Ingestor v2 Architecture Concept
Vision
Redesign the ingestor as three independent, composable tools that follow the Unix philosophy: do one thing well. Each tool can be used standalone or orchestrated together, with complete control over template generation through Eta templates.
Architecture Decisions
Core Principles
- Three Independent Tools - Extract, Transform, Provide (complete implementations, not frameworks)
- Replaceable Tools - Each tool can be replaced by external alternatives (not plugins, but complete replacements)

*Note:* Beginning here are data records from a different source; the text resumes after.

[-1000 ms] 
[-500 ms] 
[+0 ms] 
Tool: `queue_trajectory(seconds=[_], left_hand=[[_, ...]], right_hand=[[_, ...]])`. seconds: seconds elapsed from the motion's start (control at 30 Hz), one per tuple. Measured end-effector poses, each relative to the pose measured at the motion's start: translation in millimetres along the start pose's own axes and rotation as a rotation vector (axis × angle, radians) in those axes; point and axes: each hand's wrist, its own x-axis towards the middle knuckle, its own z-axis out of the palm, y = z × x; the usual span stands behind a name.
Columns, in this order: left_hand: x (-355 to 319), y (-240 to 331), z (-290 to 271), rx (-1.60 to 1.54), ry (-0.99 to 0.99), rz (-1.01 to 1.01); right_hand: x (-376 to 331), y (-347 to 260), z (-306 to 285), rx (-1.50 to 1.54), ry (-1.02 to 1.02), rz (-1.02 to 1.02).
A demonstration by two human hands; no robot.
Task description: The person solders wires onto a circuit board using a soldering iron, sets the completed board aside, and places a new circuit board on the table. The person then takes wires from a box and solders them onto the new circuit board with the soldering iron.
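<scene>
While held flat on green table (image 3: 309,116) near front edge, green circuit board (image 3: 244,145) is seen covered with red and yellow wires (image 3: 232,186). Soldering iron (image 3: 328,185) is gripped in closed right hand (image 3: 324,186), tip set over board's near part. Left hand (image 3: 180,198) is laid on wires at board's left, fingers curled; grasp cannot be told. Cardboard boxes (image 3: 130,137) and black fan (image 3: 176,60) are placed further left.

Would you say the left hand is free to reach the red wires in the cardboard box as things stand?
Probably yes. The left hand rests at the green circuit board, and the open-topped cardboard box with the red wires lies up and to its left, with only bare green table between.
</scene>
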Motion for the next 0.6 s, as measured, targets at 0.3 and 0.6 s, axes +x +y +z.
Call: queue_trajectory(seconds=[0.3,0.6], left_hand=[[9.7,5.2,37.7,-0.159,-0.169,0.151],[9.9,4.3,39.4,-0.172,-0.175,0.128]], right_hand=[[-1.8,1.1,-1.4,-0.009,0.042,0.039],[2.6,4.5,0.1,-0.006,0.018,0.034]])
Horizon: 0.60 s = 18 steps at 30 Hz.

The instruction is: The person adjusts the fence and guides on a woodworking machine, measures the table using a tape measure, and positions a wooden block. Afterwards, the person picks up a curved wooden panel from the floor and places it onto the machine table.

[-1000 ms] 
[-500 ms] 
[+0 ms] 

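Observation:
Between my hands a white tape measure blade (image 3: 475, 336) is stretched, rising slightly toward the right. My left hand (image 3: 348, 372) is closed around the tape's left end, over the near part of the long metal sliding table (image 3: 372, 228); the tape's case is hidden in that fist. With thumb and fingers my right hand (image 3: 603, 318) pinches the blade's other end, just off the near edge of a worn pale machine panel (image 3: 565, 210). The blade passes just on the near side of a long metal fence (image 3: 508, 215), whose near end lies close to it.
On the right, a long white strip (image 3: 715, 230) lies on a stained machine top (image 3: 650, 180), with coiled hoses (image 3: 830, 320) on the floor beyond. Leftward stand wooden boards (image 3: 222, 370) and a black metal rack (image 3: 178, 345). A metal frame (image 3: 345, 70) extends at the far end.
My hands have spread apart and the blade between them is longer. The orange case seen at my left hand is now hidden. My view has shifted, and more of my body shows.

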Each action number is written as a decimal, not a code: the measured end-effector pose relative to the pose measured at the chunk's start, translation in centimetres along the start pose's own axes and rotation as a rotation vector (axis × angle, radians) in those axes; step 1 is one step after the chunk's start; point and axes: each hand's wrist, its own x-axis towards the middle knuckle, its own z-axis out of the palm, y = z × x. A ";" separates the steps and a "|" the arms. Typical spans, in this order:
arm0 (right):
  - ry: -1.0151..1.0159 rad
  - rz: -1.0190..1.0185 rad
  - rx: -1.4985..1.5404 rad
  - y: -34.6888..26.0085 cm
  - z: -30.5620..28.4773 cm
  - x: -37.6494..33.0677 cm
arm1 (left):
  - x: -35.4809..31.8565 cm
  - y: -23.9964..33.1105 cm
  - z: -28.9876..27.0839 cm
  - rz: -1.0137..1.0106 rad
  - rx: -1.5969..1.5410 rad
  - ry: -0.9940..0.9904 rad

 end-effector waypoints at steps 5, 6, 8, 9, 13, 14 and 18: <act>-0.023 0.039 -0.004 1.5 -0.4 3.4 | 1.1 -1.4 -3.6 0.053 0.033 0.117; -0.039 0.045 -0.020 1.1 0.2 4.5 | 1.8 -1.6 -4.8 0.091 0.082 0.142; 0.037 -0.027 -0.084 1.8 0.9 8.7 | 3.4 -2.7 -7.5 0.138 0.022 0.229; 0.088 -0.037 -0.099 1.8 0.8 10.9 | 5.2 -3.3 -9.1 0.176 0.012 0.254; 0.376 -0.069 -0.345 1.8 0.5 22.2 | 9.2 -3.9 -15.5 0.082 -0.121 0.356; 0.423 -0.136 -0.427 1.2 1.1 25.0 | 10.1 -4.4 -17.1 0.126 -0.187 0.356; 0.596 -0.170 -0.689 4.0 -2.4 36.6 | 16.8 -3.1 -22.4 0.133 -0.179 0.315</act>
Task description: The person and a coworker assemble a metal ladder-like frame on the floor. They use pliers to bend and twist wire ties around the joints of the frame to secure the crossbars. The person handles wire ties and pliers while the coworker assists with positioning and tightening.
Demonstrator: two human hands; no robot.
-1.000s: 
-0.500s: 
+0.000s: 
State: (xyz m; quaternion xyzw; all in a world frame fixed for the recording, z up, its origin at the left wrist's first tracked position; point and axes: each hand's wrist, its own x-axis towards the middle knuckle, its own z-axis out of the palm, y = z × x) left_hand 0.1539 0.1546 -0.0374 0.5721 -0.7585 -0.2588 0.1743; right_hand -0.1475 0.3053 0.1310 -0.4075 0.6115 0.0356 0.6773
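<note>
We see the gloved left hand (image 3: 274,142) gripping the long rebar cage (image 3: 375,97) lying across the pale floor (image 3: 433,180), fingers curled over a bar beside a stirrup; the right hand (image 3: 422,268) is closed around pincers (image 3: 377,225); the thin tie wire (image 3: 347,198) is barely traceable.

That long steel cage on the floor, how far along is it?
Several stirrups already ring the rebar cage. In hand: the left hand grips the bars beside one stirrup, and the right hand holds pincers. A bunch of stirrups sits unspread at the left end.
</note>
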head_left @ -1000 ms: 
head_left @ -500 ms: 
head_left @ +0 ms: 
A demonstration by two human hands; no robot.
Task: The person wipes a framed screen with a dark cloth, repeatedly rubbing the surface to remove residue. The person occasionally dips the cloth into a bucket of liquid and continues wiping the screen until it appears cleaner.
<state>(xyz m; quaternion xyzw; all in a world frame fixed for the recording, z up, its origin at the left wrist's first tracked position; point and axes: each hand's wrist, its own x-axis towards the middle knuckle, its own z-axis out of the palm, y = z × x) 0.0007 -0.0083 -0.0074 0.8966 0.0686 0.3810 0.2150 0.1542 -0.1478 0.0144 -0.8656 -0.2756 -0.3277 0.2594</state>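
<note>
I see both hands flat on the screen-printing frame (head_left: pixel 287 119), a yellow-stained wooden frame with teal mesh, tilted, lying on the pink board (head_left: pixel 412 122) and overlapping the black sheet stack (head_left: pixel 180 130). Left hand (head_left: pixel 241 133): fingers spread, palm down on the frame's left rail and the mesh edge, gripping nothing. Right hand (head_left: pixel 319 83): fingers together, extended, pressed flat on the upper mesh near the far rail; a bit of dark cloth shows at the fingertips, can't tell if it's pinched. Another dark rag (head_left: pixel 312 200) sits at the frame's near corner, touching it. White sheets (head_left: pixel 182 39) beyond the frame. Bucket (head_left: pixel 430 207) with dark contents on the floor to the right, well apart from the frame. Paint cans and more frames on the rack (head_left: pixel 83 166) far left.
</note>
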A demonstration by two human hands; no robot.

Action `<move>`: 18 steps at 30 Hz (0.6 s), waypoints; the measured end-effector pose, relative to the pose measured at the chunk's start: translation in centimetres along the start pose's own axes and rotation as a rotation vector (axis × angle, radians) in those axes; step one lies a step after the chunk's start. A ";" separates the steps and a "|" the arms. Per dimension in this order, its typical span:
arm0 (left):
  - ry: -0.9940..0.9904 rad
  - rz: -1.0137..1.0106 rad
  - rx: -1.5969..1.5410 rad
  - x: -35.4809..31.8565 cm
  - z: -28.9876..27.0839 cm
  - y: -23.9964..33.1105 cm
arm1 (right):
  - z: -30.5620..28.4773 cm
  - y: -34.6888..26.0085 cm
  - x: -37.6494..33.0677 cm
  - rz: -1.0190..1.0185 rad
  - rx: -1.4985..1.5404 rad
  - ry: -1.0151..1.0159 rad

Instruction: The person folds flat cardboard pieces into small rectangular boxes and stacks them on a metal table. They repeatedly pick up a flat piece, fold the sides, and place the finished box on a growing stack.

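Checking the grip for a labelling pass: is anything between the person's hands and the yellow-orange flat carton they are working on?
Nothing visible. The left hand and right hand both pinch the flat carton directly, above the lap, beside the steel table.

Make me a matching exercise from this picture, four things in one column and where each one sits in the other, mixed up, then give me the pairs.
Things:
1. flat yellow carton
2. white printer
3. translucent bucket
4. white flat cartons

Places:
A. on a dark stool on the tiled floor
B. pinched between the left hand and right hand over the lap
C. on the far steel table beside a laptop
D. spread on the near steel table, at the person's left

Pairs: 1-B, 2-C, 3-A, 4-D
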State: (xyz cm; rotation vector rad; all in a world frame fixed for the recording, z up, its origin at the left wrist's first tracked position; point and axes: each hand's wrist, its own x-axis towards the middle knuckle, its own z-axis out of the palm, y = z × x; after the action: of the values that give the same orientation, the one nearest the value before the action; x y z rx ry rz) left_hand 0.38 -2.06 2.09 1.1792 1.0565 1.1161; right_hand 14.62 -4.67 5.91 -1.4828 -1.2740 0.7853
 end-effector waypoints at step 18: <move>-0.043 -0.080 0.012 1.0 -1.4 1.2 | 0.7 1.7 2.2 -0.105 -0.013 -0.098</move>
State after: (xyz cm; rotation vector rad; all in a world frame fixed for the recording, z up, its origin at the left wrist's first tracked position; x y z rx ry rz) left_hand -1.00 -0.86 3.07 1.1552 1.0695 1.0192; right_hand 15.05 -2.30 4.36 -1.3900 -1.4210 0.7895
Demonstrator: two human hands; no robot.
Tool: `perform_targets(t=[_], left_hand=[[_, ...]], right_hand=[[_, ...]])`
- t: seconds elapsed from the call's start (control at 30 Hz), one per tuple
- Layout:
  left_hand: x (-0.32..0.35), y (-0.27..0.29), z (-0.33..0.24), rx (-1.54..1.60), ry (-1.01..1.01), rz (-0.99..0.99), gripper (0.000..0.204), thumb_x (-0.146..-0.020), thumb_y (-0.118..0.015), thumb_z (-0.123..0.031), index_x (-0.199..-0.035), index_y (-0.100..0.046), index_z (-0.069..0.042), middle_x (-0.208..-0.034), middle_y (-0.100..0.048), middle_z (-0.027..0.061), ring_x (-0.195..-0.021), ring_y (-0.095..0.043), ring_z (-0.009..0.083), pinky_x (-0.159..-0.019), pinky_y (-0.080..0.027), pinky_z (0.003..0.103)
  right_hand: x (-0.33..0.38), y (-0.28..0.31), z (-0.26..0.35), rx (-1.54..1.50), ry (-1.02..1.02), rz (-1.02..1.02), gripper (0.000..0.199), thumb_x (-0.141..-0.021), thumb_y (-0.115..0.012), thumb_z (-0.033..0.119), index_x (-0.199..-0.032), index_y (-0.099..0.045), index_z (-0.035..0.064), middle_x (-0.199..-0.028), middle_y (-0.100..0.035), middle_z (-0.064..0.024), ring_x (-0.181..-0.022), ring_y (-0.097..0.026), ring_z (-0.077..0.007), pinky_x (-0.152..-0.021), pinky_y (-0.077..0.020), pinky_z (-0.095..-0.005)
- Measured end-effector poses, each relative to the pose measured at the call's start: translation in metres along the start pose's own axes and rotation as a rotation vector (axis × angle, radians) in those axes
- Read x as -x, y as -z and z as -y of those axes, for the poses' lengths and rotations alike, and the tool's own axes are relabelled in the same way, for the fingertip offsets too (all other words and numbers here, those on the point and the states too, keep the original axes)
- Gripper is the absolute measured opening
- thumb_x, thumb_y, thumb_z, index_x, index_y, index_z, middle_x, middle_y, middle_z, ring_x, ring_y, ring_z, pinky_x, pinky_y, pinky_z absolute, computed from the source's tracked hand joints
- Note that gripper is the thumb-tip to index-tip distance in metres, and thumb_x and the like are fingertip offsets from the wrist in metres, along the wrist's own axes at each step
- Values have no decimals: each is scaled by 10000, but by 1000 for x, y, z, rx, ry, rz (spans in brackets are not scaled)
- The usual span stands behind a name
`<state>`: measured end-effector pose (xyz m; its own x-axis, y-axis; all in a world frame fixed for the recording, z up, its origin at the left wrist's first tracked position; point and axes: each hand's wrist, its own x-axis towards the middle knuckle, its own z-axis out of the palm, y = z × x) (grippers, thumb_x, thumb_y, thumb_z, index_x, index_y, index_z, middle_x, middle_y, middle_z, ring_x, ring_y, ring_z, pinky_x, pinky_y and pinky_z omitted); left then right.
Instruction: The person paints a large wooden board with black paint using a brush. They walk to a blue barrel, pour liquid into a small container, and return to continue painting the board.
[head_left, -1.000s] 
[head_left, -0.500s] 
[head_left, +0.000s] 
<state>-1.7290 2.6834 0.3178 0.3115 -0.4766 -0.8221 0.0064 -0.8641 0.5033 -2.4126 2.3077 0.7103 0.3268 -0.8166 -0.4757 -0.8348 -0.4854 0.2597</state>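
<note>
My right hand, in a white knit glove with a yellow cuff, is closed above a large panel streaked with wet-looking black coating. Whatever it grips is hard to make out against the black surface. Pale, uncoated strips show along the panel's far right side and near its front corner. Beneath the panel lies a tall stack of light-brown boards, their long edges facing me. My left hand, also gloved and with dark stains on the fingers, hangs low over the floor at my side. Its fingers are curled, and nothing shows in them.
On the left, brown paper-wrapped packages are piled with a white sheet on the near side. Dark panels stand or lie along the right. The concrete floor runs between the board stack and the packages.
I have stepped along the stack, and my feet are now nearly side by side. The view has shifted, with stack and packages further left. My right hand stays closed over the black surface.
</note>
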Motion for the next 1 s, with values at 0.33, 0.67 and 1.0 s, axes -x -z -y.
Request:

- Template-Driven - Full control via Eta templates for transformation
- File-Based Interface - Tools communicate via files/JSON, enabling easy replacement
- Dual Execution - Run embedded in Backstage or as external processes
Tool Separation & Replaceability
┌─────────────┐ ┌─────────────┐ ┌─────────────┐
│ EXTRACT │────▶│ TRANSFORM │────▶│ PROVIDE │
└─────────────┘ └─────────────┘ └─────────────┘
│ │ │
▼ ▼ ▼
K8s API/Files Templates Backstage
(Eta Engine) (Plugin Only)
OR OR OR
┌─────────────┐ ┌─────────────┐ ┌─────────────┐
│ kubectl │────▶│ Custom │────▶│ GitHub │
│ get xrd │ │ Script │ │ Actions │
└─────────────┘ └─────────────┘ └─────────────┘
Key Design Decision: Each tool is a complete, standalone implementation. We don't build plugin systems within the tools. Instead, the tools communicate via standard file formats (JSON/YAML), allowing users to replace any tool entirely with their own implementation or existing tools.
Tool Interface Contracts
Each tool has a clear input/output contract, enabling replacement:
-
Extract Output → JSON file with structure:
{
"source": "kubernetes|file|git",
"timestamp": "ISO-8601",
"xrd": { /* XRD object */ },
"metadata": { /* extraction context */ }
} -
Transform Input → Extract's JSON output Transform Output → Backstage YAML/JSON entities
-
Provide Input → Directory of Backstage entities Provide Output → Entities in Backstage catalog
Detailed Architecture
1. Extract Tool (@openportal/xrd-extract)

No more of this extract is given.